■ WORK TO COMPLETE ■
The pictures in the listing below are to be skipped, while the lines between the line holding "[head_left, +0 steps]" and the line holding "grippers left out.", inclusive, are to be output exactly.

########################################

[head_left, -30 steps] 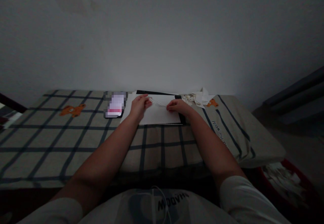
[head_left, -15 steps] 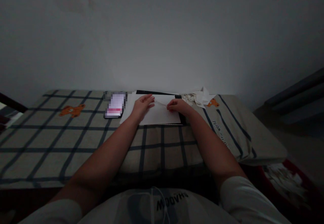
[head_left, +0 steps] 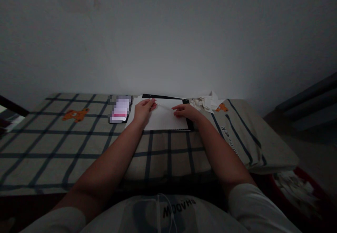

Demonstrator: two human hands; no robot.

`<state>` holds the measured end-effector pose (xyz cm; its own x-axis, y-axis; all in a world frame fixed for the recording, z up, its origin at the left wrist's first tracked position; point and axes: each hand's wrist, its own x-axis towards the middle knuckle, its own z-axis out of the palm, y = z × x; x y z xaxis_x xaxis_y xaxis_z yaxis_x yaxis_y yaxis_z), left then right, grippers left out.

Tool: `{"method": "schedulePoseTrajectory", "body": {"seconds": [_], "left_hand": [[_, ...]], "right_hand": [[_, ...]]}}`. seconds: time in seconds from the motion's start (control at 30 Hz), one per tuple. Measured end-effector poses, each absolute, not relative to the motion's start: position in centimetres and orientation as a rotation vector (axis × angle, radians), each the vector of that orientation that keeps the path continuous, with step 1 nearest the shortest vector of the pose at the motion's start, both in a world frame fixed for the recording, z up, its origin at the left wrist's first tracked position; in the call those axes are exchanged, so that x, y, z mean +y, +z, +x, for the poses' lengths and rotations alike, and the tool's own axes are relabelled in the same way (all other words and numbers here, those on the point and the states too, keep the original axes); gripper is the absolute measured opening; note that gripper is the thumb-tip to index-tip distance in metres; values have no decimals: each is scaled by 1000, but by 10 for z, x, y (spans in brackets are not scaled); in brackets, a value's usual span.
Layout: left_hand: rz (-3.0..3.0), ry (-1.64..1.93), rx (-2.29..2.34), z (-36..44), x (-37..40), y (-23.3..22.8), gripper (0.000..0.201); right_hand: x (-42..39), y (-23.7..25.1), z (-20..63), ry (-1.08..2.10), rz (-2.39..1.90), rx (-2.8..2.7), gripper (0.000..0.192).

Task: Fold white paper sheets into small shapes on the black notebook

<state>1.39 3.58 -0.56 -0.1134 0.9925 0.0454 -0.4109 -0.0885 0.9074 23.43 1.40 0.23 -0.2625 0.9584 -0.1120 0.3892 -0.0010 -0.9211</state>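
Observation:
A narrow pale strip, seemingly paper, (head_left: 163, 106) slants over white sheets (head_left: 165, 122). My left hand (head_left: 144, 109) is closed on its left end, where a small whitish piece with dark marks shows at the fingertips. Close to the strip's right end is my right hand (head_left: 184, 111), its index finger stretched out and the thumb side apart from it. I see nothing held there, though the faint end of the strip is hard to make out. Under the sheets a black folder or board (head_left: 160, 96) shows along the back and right.
A phone with a blurred screen (head_left: 121, 109) lies left of the sheets. To their right is a heap of crumpled white paper scraps (head_left: 206, 102). All rest on a checked cloth (head_left: 168, 148) against a wall (head_left: 168, 50). A red bin (head_left: 300, 191) with whitish scraps stands low at right.
My left hand has drawn slightly left and its fingers have closed on the strip's end. The right hand's fingers have loosened from a pinch and spread.

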Motion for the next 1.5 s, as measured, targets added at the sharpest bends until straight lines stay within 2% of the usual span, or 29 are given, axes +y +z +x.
{"method": "schedulePoseTrajectory", "body": {"seconds": [0.53, 0.8, 1.0, 1.5], "left_hand": [[826, 1500, 896, 12, 33, -1, 18], [901, 1543, 978, 12, 31, 0, 21], [935, 1532, 996, 12, 30, -1, 23], [814, 1506, 890, 17, 26, 4, 20]], "right_hand": [[17, -4, 237, 1198, -1477, -1715, 35], [17, -1, 237, 1159, -1489, -1724, 43], [18, -3, 237, 1133, -1425, -1805, 60], [5, 14, 225, 1188, -1490, -1887, 39]]}}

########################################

■ SOLVED PROBLEM ■
[head_left, +0 steps] 

Demonstrator: two human hands; no robot.

`<state>` holds the measured end-effector pose (xyz cm; its own x-axis, y-axis; all in a world frame fixed for the recording, z up, its origin at the left wrist's first tracked position; point and axes: each hand's wrist, its own x-axis towards the middle knuckle, its own z-axis out of the palm, y = z × x; x y z xaxis_x xaxis_y xaxis_z yaxis_x yaxis_y yaxis_z), left then right, grippers left out.

This exercise requires no further output.